Naturellement, c’est surtout par le biais de ces aides que le soutien se formalise le plus souvent. Comme d’autres, la Ville de Lyon suspend ainsi pour six mois le paiement des baux commerciaux qu’elle gère. Un peu partout, les terrasses sont aussi gratuites. D’autres dispositifs originaux, sous forme de bons d’achat, ont vu le jour. Très tôt, la Communauté de communes de Millau Grands Causses (12) a par exemple lancé, avec l’Agence Sésame, une plateforme solidaire où l’on pouvait commander des bons (hors grandes surfaces) dont le montant était doublé (jusqu’à 20 €) grâce à l’appui de l’interco, qui y consacrait 100 000 €. à Sénas (13), la Ville offre encore une dotation de chèque cadeaux aux commerces fermés pendant la crise (20 000 € au total).
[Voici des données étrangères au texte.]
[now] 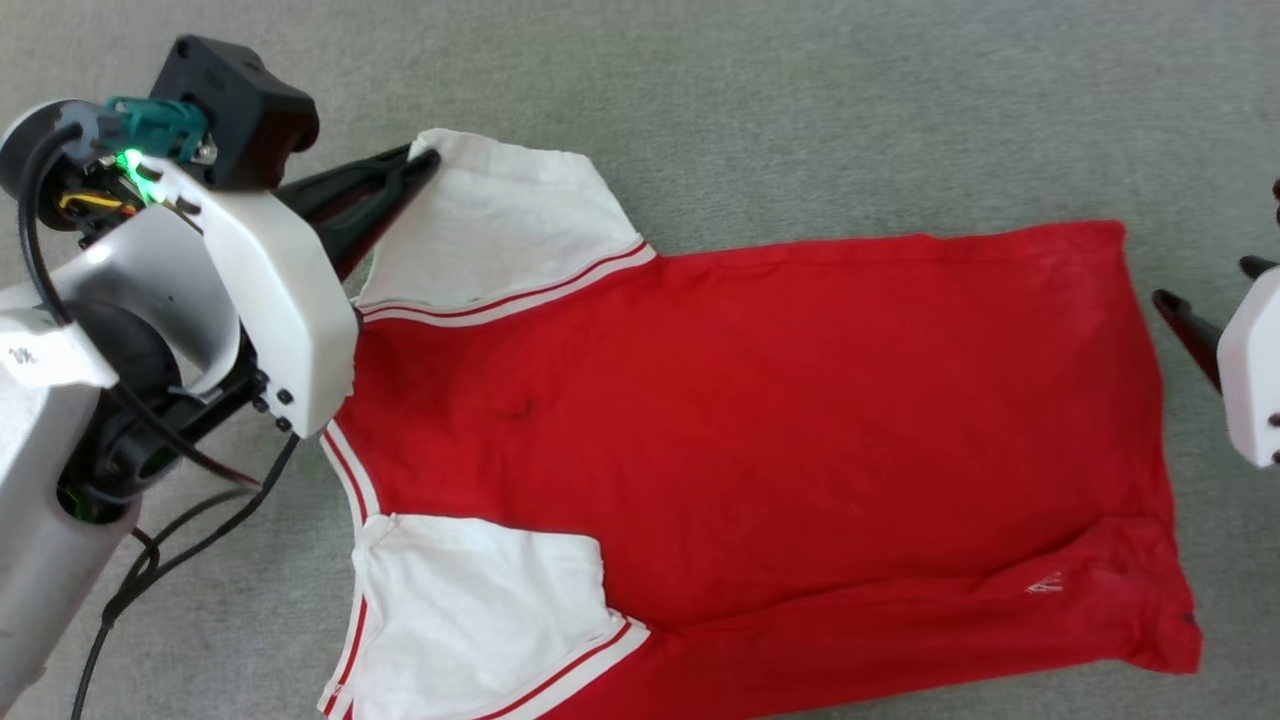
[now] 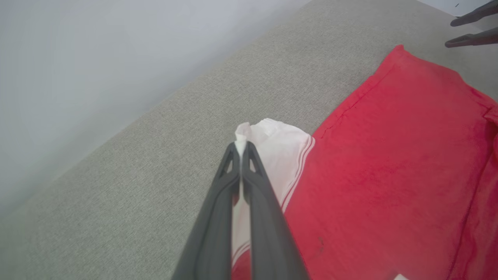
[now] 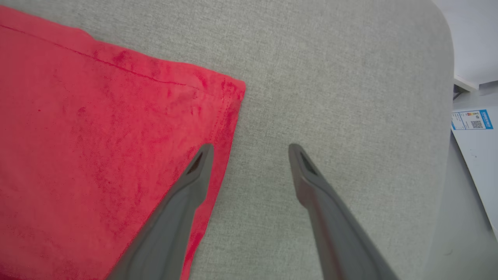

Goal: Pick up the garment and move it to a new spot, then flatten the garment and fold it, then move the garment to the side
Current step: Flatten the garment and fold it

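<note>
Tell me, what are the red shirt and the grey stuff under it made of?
The red shirt looks like soft knit cloth, maybe cotton, with a dull finish: it creases and has stitched hems. The grey surface under it looks like woven upholstery fabric, also dull: a fine criss-cross weave shows up close.

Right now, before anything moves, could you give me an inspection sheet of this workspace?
Surface: grey fabric surface.
Job's things: garment, red with white sleeves, spread flat.
Clutter: nothing seen.
Grippers: left gripper shut on a white sleeve at its corner; right gripper open by the hem corner, holding nothing.
Cables: black cables hang beside the left arm.
Surroundings: blue-and-white label on a white panel beyond the surface's edge.
</note>
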Available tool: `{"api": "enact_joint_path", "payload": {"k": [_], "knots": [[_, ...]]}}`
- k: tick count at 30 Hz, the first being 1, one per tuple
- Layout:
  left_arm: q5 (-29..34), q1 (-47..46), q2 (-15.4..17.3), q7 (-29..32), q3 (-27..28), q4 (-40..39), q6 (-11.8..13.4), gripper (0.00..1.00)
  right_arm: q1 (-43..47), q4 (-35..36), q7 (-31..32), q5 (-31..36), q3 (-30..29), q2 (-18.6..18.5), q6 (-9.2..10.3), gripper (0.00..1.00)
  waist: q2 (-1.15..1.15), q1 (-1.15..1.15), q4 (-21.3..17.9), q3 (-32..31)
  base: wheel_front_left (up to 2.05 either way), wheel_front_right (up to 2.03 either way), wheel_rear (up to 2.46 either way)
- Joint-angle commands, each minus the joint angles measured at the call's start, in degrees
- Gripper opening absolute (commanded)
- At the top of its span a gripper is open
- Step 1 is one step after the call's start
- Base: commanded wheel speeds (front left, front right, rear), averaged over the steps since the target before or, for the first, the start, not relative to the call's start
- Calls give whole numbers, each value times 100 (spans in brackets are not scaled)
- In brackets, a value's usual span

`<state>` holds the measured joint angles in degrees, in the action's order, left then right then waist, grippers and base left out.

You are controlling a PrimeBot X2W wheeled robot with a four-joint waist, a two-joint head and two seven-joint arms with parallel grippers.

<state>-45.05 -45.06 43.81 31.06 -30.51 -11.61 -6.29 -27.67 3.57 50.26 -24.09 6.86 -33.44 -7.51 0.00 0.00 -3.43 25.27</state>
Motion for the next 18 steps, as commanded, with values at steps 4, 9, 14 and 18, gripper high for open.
{"api": "enact_joint_path", "payload": {"k": [4,9,14,18], "knots": [[3,104,-38,-32,12,-406,115,0,-499,-258,511,88,155,-51,4,100,0,0,262,267,0,0,0],[64,101,-90,-52,-49,-744,141,0,-833,-577,815,224,372,-96,4,100,0,0,488,458,0,0,0],[73,113,-185,-107,-116,-883,143,0,-815,-908,969,299,716,-134,4,100,0,0,654,554,0,0,0],[73,149,-192,-140,-180,-881,109,0,-706,-1150,1021,186,947,-95,2,100,0,0,733,580,0,0,0]]}}
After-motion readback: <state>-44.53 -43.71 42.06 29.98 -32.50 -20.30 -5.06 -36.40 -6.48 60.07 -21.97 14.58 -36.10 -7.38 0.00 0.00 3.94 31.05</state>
Il n’est pas rare non plus de trouver, à l’origine de ces dispositifs, des associations de commerçants soutenues par les collectivités. à Fougères (35), la plateforme soutien-commercants-artisans.fr permettait ainsi, pendant le confinement, d’acheter un bon à utiliser après le 11 mai – un apport non négligeable en trésorerie.
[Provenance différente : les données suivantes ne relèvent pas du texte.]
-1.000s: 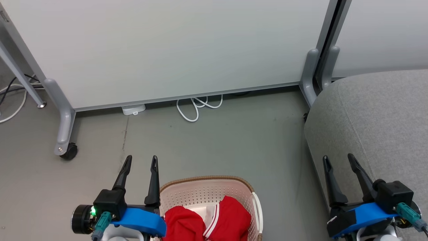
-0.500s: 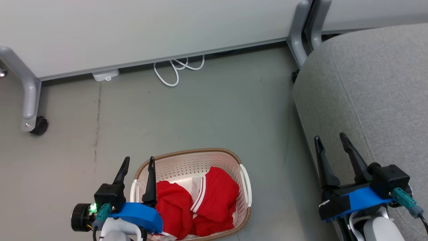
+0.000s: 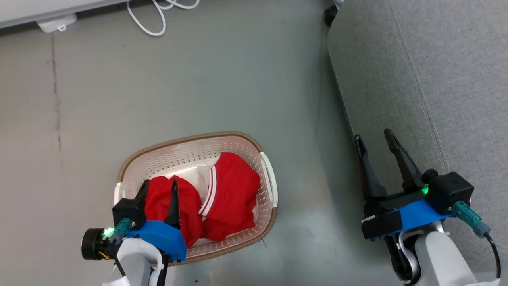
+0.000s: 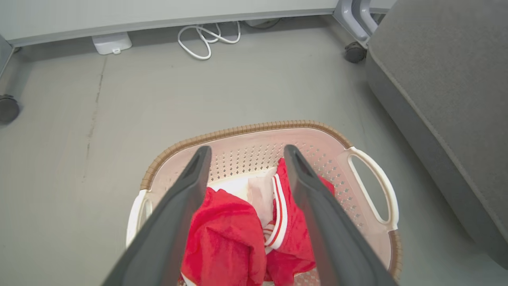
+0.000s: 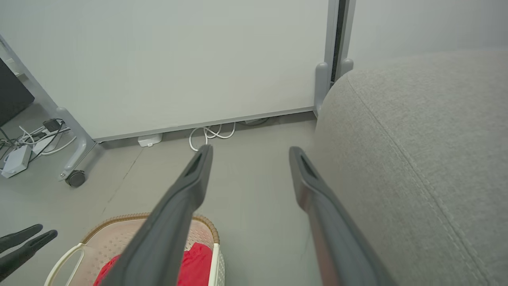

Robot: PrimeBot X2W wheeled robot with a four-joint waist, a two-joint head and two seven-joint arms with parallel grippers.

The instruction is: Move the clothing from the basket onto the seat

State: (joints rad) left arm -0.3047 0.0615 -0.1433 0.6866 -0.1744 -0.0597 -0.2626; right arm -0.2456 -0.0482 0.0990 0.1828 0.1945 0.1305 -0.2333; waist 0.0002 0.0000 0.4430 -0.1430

Au-delà des aides, pourtant, c’est sur l’engagement des consommateurs que les communicants tâchent de travailler en ce lendemain de crise. L’obsession : consommer local. Du 17 au 31 mai, CCI France et l’agence La Chose (Paris) ont dédié une opération nationale à cette proximité, avec quatre slogans aussi efficaces que « On ne peut plus se serrer la main mais on peut toujours se serrer les coudes ». Charge ensuite aux antennes régionales de décliner le message, comme la CCI Nice Côte d’Azur avec « #Jachète06etVous ? ». Consommer local, c’est enfin ce à quoi incitent les Régions et les Départements à travers différents dispositifs. Dès le début du confinement, l’Occitanie proposait la plateforme solidarite-occitanie-alimentation.fr, créé par Wonderful (Montpellier). La plupart des collectivités lui avaient vite emboîté le pas, à l’instar du Département de l’Hérault, qui s’engage sur les réseaux sociaux et à travers quatre affiches : « L’Hérault pour tous, Tous pour l’Hérault » ! Le monde d’après s’annonce local. Au moins le temps d’un été.